運営には、自社開発のモビリティハブプラットフォームとAIベースの駐車運用システムを活用している。

Humax Mobilityは、駐車、充電、フリート管理といったインフラ領域を収益基盤とし、これを土台に顧客接点サービスへ事業を広げる戦略を進めている。事業間のシナジー拡大も狙う。

インフラの中核は、Hi Parking、Humax EV、Kile 23 Jasperの3社が担う。この基盤の上で、Turu Car、Turu Taxi、Turu Driverなどのプラットフォームサービスを拡大していく構えだ。

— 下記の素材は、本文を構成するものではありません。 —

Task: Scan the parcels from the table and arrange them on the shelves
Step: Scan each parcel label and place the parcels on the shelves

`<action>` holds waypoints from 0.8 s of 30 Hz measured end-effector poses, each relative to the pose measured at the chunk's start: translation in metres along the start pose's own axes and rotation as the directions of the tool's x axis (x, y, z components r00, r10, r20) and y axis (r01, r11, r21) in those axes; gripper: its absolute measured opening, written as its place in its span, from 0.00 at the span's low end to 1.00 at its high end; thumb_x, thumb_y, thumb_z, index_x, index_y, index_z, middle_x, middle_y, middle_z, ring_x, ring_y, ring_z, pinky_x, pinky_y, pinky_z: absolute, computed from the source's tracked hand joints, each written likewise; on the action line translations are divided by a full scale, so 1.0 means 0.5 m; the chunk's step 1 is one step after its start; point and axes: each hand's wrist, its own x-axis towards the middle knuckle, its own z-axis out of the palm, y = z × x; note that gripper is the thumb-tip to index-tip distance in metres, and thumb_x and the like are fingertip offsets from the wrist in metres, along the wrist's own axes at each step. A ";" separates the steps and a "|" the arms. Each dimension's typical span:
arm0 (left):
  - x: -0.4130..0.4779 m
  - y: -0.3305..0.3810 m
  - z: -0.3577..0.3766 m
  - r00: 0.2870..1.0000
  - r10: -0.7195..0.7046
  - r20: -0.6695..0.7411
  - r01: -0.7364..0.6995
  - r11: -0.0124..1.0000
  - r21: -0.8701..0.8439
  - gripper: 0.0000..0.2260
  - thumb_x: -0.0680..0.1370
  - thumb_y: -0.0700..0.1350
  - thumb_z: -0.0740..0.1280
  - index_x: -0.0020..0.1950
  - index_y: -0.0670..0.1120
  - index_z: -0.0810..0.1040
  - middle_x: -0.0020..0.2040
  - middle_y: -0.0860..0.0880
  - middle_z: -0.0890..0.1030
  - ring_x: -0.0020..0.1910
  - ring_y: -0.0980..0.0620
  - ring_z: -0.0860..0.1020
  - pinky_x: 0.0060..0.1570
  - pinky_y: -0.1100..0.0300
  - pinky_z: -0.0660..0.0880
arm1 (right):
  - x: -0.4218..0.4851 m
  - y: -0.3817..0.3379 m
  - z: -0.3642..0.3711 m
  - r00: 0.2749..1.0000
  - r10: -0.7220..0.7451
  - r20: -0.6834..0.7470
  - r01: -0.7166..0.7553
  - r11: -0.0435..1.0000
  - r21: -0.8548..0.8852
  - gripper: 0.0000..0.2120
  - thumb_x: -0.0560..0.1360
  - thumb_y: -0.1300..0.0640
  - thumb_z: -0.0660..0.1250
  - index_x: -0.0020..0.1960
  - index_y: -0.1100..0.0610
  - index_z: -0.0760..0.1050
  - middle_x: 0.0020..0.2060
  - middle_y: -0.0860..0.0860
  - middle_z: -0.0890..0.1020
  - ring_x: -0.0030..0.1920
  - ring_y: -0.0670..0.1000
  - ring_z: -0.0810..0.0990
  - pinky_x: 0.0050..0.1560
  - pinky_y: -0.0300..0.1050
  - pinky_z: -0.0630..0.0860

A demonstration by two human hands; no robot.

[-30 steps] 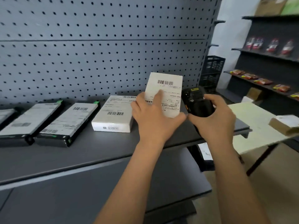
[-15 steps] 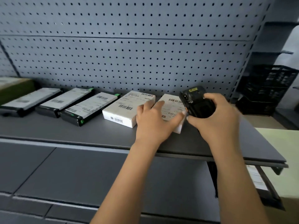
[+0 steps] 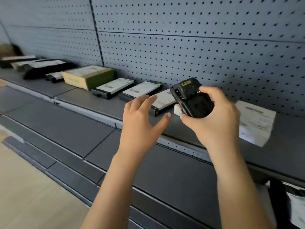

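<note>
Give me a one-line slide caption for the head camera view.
Right hand grips a black handheld scanner while the open left hand hovers before parcels lined along the grey shelf.

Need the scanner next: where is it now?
Head view, right of centre: the right hand grips the scanner over the shelf, beside the left hand.

A grey-blue pegboard [image 3: 181,47] fills the back of the view, its dark holes set in even rows. A dark upright seam [image 3: 97,35] splits it into panels, and a thin level seam [image 3: 198,36] crosses the right panel. At the lower left lies a pale beige floor [image 3: 24,187], blurred. At the lower right, below the shelf [image 3: 288,138], a black post [image 3: 279,205] stands beside something white [image 3: 297,210], too blurred to tell what it is.
</note>
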 end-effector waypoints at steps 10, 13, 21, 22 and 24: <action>-0.039 -0.342 -0.326 0.965 -0.186 -0.186 0.229 0.942 0.244 0.26 0.74 0.58 0.70 0.69 0.51 0.73 0.65 0.52 0.73 0.66 0.51 0.64 0.65 0.60 0.60 | -0.088 -0.272 0.376 0.955 -0.183 0.232 0.122 0.959 0.254 0.33 0.59 0.56 0.79 0.62 0.49 0.75 0.52 0.47 0.81 0.55 0.55 0.77 0.47 0.43 0.72; -0.062 -0.439 -0.424 0.940 -0.247 -0.237 0.313 0.899 0.307 0.27 0.73 0.62 0.67 0.69 0.52 0.73 0.65 0.52 0.73 0.67 0.50 0.64 0.66 0.57 0.61 | -0.136 -0.355 0.488 0.922 -0.235 0.308 0.128 0.935 0.331 0.34 0.58 0.56 0.80 0.63 0.49 0.74 0.53 0.48 0.81 0.56 0.53 0.76 0.46 0.40 0.71; -0.148 -0.652 -0.597 0.832 -0.427 -0.354 0.544 0.754 0.368 0.26 0.74 0.59 0.68 0.70 0.52 0.72 0.65 0.52 0.72 0.66 0.53 0.63 0.66 0.57 0.62 | -0.271 -0.523 0.752 0.796 -0.384 0.467 0.146 0.872 0.468 0.33 0.60 0.55 0.80 0.62 0.50 0.74 0.52 0.47 0.81 0.54 0.55 0.74 0.41 0.43 0.70; -0.158 -0.679 -0.608 0.813 -0.454 -0.364 0.573 0.734 0.364 0.26 0.74 0.59 0.68 0.70 0.52 0.72 0.65 0.53 0.72 0.66 0.53 0.63 0.65 0.57 0.62 | -0.286 -0.538 0.785 0.774 -0.404 0.487 0.148 0.864 0.482 0.33 0.60 0.55 0.80 0.63 0.50 0.74 0.53 0.47 0.80 0.54 0.55 0.73 0.42 0.43 0.69; -0.180 -0.741 -0.628 0.772 -0.506 -0.385 0.631 0.686 0.364 0.26 0.74 0.58 0.69 0.70 0.52 0.71 0.65 0.53 0.72 0.66 0.53 0.63 0.67 0.54 0.64 | -0.319 -0.564 0.858 0.735 -0.437 0.518 0.148 0.850 0.506 0.33 0.61 0.55 0.79 0.64 0.51 0.73 0.54 0.47 0.80 0.53 0.54 0.72 0.42 0.43 0.69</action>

Hi Parkingでは、運営の自動化とデータに基づく料金最適化を進めている。将来的には自動運転ロボタクシー産業の中核インフラになると見込み、関連データ基盤の整備を先行して進めていると説明した。

EV充電子会社のHumax EVは、普通充電器と急速充電器を合わせて2万基超を運用している。売上成長が続いており、今年はEBITDA(利払い・税引き・減価償却前利益)ベースで黒字を達成したという。

同社は、充電インフラ事業が先行投資フェーズから運用収益化フェーズへ移りつつあるとみている。EV普及の拡大に伴い、住宅地での充電需要が増える市場環境を踏まえた戦略だとしている。

フリート子会社のKile 23 Jasperは、車両の保有、供給、運用を一貫して担う。企業やモビリティ事業者向けに車両を供給する一方、全国約1350のネットワークを基盤に保守サービスも提供している。

車両管制ソリューション「Autoride」では、車両の位置、状態、走行データをリアルタイムで管理する。車両調達から運用、整備、処分まで、ライフサイクル全体を統合管理しているという。

カーシェアリングプラットフォーム事業者のPeoplecarは「Turu Car」を運営する。Turu Carは、Kile 23 Jasperを含む全国の地域レンタカー事業者と連携して車両を確保するオープン型の仕組みを採用しており、車両への直接投資負担を抑えたアセットライトモデルを実現したとしている。

今年は、Kakao Mobilityなど既存の需要先も含め、需要側と供給側の双方を拡大する計画だ。

タクシーおよび運転代行のプラットフォーム事業はConatusが手がける。Conatusはフランチャイズタクシーブランド「Turu Taxi」で約5000台規模の加盟ネットワークを運営し、法人向けを中心とした配車ネットワークも広げている。

運転代行では「Turu Driver」を展開する。直近では、運転代行のコール仲介ソフト事業者Callmanerを買収し、B2Bプラットフォーム機能を強化した。Callmanerは運転代行ドライバー供給プラットフォームとして国内2大事業者の一つだという。